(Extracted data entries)
=== Section Start ===

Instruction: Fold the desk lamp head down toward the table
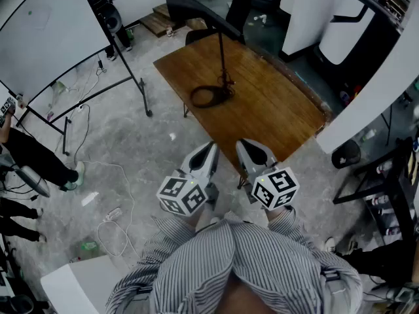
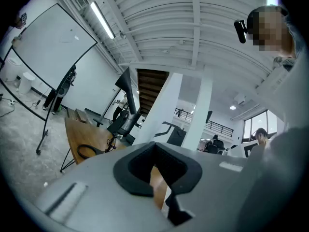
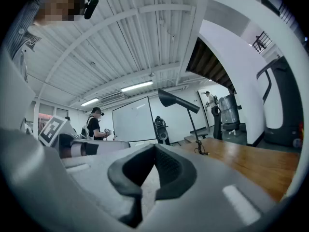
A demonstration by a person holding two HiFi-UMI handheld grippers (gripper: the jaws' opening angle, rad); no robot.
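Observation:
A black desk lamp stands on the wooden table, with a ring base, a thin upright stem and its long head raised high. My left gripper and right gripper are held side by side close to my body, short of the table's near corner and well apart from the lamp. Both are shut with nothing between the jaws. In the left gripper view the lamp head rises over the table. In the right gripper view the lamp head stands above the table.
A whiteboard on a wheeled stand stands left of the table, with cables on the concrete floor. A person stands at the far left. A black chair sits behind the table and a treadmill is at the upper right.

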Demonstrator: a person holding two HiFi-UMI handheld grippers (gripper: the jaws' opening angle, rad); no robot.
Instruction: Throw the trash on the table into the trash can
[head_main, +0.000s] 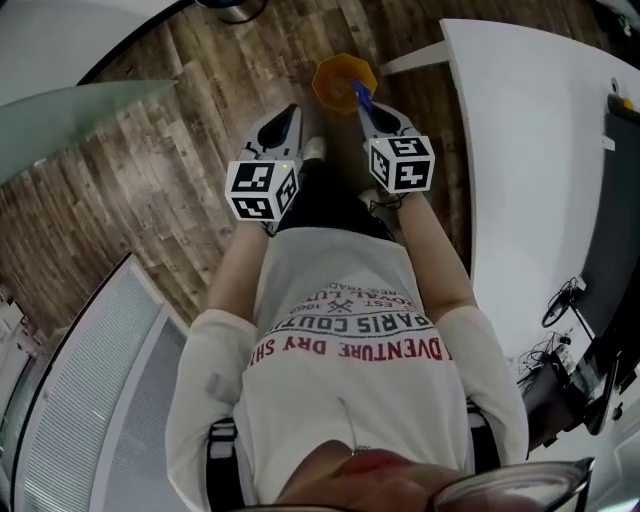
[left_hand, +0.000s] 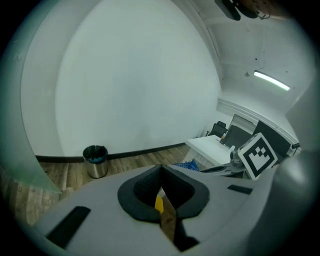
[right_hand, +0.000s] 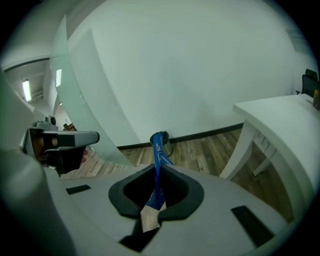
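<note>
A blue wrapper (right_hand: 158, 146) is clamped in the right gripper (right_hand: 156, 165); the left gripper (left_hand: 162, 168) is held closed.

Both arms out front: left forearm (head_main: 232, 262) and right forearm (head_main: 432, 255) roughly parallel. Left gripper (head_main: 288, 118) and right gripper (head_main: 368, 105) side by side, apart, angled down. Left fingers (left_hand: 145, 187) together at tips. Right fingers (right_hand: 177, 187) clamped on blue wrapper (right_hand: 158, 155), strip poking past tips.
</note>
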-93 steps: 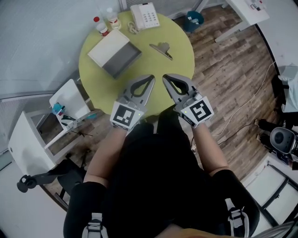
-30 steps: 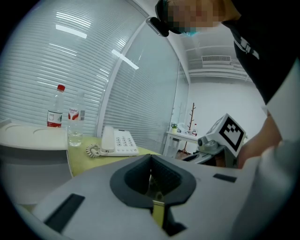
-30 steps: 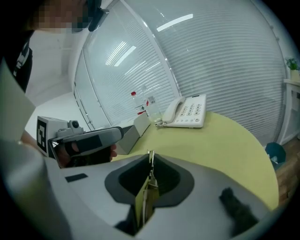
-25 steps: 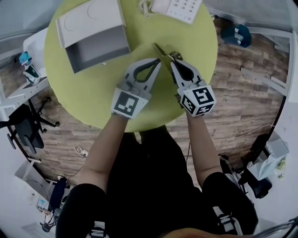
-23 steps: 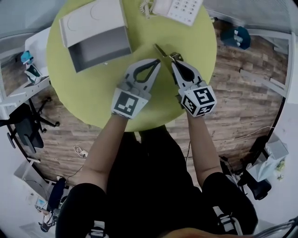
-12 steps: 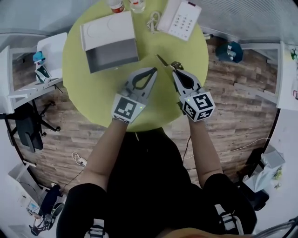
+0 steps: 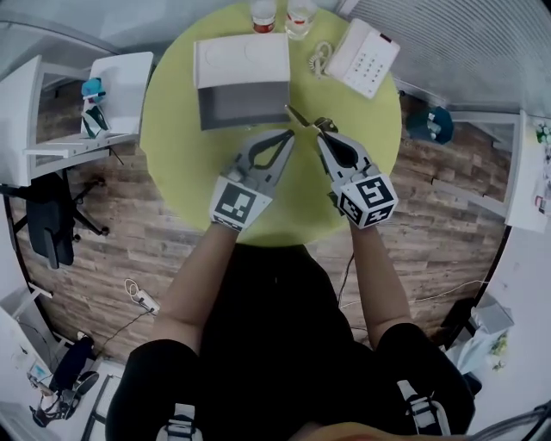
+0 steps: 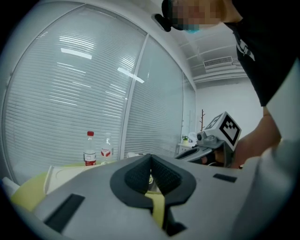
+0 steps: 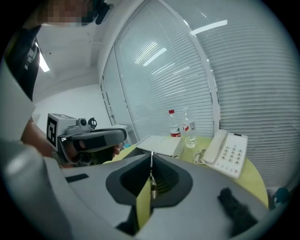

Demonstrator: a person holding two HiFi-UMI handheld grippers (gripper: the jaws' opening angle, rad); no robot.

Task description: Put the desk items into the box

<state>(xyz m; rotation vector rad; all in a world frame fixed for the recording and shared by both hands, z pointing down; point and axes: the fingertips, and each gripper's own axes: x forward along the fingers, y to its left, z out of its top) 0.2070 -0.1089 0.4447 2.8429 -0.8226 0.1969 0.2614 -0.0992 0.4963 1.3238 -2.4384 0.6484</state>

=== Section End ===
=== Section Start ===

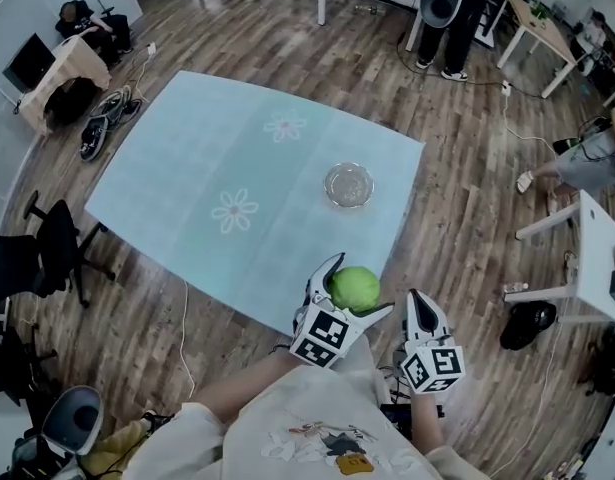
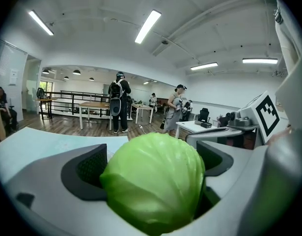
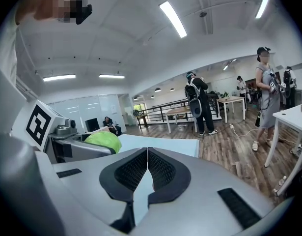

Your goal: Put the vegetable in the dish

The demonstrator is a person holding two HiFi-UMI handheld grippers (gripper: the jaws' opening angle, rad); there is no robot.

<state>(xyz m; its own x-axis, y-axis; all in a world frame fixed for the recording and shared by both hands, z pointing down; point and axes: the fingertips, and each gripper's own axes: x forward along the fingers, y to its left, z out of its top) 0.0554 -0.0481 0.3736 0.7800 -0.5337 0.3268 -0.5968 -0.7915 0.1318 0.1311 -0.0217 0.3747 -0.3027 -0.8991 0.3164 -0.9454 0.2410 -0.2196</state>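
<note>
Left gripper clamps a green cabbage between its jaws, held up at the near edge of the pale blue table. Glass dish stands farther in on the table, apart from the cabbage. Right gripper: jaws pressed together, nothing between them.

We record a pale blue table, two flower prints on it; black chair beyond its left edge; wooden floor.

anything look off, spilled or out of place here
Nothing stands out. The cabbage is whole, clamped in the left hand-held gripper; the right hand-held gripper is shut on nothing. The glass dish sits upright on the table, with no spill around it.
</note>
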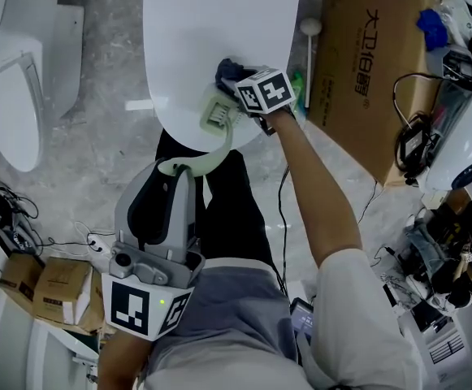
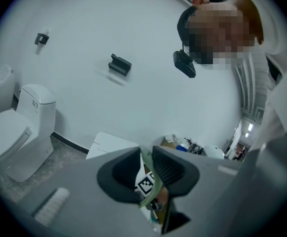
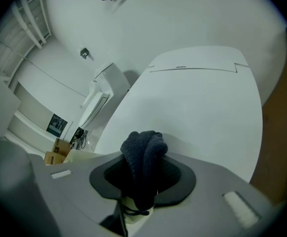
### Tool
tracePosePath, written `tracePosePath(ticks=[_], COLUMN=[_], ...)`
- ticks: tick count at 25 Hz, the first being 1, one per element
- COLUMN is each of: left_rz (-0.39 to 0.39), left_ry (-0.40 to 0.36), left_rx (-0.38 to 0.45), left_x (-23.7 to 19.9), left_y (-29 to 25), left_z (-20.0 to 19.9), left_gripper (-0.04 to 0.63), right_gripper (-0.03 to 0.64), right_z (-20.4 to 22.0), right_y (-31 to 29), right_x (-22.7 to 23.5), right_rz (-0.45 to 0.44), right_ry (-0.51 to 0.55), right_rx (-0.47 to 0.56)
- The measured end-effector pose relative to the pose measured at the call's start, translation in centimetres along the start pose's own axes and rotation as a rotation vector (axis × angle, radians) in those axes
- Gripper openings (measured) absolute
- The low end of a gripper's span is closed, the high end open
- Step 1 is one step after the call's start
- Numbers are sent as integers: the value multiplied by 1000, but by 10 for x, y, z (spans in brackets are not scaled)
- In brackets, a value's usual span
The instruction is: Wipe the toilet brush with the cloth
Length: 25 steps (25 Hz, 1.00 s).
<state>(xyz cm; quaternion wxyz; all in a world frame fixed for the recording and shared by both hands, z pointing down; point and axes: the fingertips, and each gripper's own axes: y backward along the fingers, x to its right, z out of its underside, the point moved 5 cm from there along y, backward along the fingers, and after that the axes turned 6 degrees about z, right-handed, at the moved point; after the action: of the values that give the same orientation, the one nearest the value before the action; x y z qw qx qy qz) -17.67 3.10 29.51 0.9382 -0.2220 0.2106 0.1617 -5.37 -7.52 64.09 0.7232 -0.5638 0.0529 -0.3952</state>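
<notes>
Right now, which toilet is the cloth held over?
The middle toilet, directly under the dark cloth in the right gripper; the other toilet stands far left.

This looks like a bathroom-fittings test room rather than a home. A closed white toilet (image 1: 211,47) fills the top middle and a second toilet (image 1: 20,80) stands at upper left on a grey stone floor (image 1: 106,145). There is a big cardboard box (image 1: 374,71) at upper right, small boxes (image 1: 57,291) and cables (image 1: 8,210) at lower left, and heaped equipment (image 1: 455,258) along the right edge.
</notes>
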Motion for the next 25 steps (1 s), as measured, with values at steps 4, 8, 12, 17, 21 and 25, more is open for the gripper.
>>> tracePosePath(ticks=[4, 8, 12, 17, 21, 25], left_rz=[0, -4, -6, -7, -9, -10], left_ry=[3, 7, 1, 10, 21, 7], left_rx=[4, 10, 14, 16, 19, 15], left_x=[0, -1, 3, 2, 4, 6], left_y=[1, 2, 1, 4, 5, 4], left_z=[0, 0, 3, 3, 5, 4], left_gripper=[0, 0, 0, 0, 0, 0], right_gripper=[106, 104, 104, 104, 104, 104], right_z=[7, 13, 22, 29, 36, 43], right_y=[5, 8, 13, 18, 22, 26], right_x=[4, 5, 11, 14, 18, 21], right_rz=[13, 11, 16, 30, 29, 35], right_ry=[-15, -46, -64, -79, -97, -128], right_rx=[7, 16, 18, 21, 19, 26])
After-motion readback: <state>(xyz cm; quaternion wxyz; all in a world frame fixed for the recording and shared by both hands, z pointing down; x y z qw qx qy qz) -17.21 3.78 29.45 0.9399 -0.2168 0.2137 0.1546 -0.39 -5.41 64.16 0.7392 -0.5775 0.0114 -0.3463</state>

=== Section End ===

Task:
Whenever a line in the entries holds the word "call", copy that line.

Result:
- The measured end-effector pose relative to the pose measured at the call's start, translation in centimetres along the start pose's own axes and rotation as a rotation vector (axis × angle, radians) in those axes
- Step 1 is one step after the call's start

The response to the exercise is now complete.